To guarantee the adaptive robustness to specific attacks, we train our network with attacked meshes. In this paper, we mainly consider representative attacks (including cropping, Gaussian noise, rotation and smoothing) and integrate them into attack layers. Note that we can integrate different attacks as the attack layers, according to the actual requirements.


We rotate the 3D mesh in three dimensions with the rotation angle randomly sampled in every dimension. We use \(\theta\) to denote the rotation scope and the rotation angle in each dimension is randomly sampled: \(\theta _x,\theta _y,\theta _z\sim \textit{U}[-\theta ,\theta ]\). Then we rotate \({\mathcal {V}}_{wm}\) with the corresponding angle for every dimension in the Euclidean space.

Gaussian noise

We employ a zero-mean Gaussian noise model, sampling the standard deviation \(\sigma _{g} \sim \textit{U}[0,\sigma ]\) to generate random noise to 3D meshes. We generate \(\textit{noise} \sim {\mathcal {N}}(0,{\sigma _{g}} ^ {2})\) and attach it on the 3D coordinates of watermarked vertices.
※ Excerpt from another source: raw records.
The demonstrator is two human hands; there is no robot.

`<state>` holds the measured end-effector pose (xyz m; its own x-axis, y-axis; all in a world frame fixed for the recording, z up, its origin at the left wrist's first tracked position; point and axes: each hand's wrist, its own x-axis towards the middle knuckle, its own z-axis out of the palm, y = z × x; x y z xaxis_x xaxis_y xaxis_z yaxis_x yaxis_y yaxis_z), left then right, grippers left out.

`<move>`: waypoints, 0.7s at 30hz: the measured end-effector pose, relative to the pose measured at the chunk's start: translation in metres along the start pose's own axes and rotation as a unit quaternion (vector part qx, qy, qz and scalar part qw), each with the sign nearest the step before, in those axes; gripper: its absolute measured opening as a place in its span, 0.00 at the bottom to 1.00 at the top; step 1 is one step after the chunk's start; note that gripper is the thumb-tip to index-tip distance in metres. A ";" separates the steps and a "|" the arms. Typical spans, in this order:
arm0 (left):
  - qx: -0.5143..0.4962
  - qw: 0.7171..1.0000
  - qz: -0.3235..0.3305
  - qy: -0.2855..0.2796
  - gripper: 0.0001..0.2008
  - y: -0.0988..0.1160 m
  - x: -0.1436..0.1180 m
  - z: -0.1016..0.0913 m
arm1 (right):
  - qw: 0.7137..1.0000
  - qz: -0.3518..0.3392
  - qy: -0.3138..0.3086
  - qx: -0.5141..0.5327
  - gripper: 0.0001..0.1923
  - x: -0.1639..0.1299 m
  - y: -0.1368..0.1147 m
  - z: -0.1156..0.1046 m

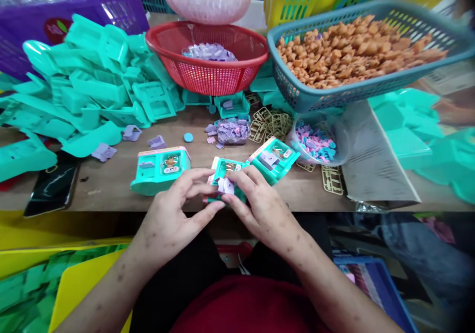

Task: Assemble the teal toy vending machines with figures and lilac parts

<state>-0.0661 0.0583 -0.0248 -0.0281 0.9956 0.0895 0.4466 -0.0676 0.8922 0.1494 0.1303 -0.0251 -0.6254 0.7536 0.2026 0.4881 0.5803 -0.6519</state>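
Note:
Near the table's front edge, my left hand (176,212) and my right hand (260,199) meet around a small lilac plastic part (225,185). Both hands are closed on it with thumbs and fingers. Just behind it, partly hidden by my fingers, lies a teal toy case (227,165). To the left stands another teal case (160,167) with small brown and white pieces inside. A third teal case (272,160), tilted, sits beyond my right fingers and has a lilac part in it. Loose lilac parts (157,142) lie farther left.
Teal shells (92,85) are heaped at the left, above a black phone (52,184). A red basket (208,75), a grey-blue basket (334,93) of brown pieces and a clear bowl (343,135) stand behind. At right is a cardboard box (374,165); another person's hand (454,110) shows beyond.

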 end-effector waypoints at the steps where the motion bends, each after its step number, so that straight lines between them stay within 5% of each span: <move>1: -0.011 1.000 -0.002 0.011 0.25 -0.001 0.001 0.000 | 1.000 -0.005 -0.002 0.013 0.13 0.001 0.000 -0.002; 5: 0.038 0.997 0.065 0.032 0.19 -0.003 0.006 -0.004 | 0.998 -0.025 0.017 0.062 0.13 0.001 0.006 -0.006; 10: 0.119 0.979 0.164 0.005 0.28 0.011 0.016 -0.018 | 0.997 -0.036 0.031 0.068 0.14 0.001 0.009 -0.009; 14: 0.164 0.957 0.237 -0.023 0.18 0.022 0.024 -0.029 | 0.998 -0.056 -0.003 0.036 0.15 0.004 0.004 -0.012; 21: 0.178 0.948 0.255 -0.074 0.12 0.007 0.026 -0.033 | 0.998 -0.047 0.006 0.029 0.17 0.004 -0.003 -0.010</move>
<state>-0.0926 0.0812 -0.0014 0.3855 0.8399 0.3821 0.6431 -0.5415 0.5415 0.1516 0.1350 -0.0147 -0.6589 0.7009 0.2731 0.3922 0.6300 -0.6703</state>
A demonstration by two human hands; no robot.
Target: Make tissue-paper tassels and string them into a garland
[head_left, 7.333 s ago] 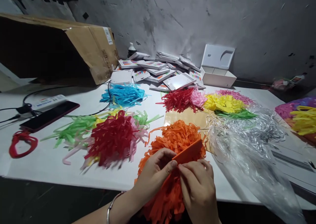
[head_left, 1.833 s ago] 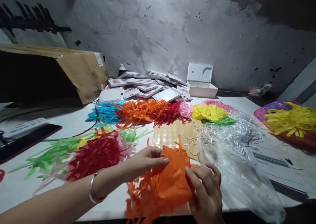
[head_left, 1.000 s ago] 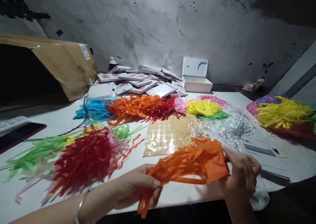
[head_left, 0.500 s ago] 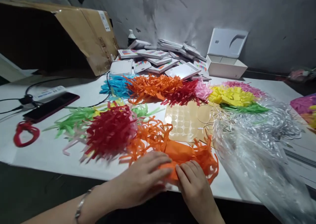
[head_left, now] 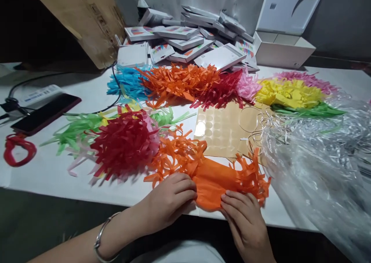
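Pressing flat the fringed orange tissue paper [head_left: 213, 180] at the near edge of the table [head_left: 58, 178], directly under both hands. Left hand [head_left: 171, 195] loosely curled, fingertips bearing down on the left end of the uncut middle band; right hand [head_left: 246, 220] laid flat, fingers pressed together on the band's lower right edge; nothing pinched. Judged mid-smoothing, calling next for a light, even touch, being thin and quick to tear. Creased solid centre, cut strips curling out at both ends. Beyond the left hand, a red tassel pile [head_left: 124, 145]; beyond the right, a dotted sticker sheet [head_left: 223, 129], then a clear plastic bag [head_left: 319, 166].
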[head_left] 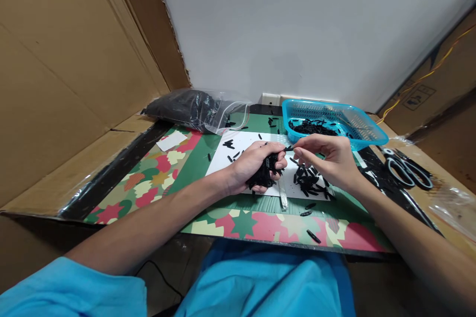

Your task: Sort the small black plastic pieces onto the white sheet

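Note:
My left hand (255, 163) is closed around a handful of small black elongated pieces (265, 174), which spill out between the fingers. At its thumb, my right hand (327, 158) pinches one small black piece (289, 148) between thumb and fingertip, so the two hands almost meet. Under both hands lies a white sheet (219, 158). A loose pile of black pieces (310, 182) rests on it below my right hand, and a few more lie scattered to the left. The kind of the pieces is too small to make out.
Behind my right hand stands a blue plastic basket (372, 131) holding more black pieces. A clear zip bag (193, 109) full of dark material lies at the back left. Scissors (407, 171) rest at the right. Cardboard (74, 44) walls the left side.

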`<state>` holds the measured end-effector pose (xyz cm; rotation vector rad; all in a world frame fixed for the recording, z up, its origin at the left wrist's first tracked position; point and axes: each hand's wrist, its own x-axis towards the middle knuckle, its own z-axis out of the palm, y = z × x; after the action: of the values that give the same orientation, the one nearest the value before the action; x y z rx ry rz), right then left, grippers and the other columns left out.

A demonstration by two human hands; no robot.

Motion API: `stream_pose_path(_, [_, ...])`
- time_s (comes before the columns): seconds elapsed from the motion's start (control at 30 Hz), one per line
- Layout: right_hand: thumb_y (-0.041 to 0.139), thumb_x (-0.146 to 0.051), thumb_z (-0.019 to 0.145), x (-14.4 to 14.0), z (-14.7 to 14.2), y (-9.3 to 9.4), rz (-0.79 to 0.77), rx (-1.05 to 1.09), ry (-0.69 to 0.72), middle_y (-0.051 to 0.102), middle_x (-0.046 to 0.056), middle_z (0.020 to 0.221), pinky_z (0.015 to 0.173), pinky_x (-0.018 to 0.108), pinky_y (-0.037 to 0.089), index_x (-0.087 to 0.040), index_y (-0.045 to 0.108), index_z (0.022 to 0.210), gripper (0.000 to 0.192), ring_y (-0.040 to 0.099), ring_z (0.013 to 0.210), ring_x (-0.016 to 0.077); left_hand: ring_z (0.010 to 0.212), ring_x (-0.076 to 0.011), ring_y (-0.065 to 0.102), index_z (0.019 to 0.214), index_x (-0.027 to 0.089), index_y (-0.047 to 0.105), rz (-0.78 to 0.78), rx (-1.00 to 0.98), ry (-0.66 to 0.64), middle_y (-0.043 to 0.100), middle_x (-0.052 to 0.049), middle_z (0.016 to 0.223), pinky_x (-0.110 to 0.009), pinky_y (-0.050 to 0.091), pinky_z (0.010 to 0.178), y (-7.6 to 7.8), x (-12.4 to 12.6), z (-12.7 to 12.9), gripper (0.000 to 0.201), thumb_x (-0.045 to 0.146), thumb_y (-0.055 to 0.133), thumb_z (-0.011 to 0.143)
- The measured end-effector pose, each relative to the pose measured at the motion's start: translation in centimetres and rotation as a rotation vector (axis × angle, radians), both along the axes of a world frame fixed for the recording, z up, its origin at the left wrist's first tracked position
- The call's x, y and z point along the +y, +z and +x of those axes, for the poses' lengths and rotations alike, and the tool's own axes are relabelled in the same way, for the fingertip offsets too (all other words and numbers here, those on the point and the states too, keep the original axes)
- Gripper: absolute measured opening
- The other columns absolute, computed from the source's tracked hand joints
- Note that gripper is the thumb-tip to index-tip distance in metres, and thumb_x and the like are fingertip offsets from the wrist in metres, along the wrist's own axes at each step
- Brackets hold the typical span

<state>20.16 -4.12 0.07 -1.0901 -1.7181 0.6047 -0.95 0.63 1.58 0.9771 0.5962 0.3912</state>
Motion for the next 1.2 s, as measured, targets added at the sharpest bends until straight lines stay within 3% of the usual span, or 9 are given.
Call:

Laplacian smoothing model (Taubin 2000) is employed to simulate the possible smoothing operation. For the watermarked mesh \({\mathcal {M}}_{wm}=({\mathcal {V}}_{wm},{\mathcal {F}}_{wm})\), we first calculate the Laplacian matrix \({\mathbf {L}} \in {\mathbb {R}}^{N_{in} \times N_{in}}\), and use \(\alpha _{s} \sim \textit{U} [0,\alpha ]\) to control the level of Laplacian smoothing. For the coordinate matrix \({\mathbf {V}}_{wm} \in {\mathbb {R}}^{N\times 3}\) of watermarked vertices \({\mathcal {V}}_{wm}\), we calculate the the coordinate matrix \({\mathbf {V}}_{att}\) of attacked vertices \({\mathcal {V}}_{att}\) as :

$$\begin{aligned} {\mathbf {V}}_{att}={\mathbf {V}}_{wm} - \alpha _{s} {\mathbf {L}} {\mathbf {V}}_{wm}. \end{aligned}$$


We simulate this attack by cutting off a part of the mesh. We first normalize the vertices in a unit square and search for the two farthest points in the negative quadrant and the positive quadrant respectively. Then We connect two points and simulate using a knife cutting perpendicular to the line. So that we can cut off the part of the mesh, with \(\beta\) to control the minimum ratio of the reservation. \(\beta _{c}\sim \textit{U}[\beta ,1]\) is used to denote the actual ratio of the reservation at each cropping operation.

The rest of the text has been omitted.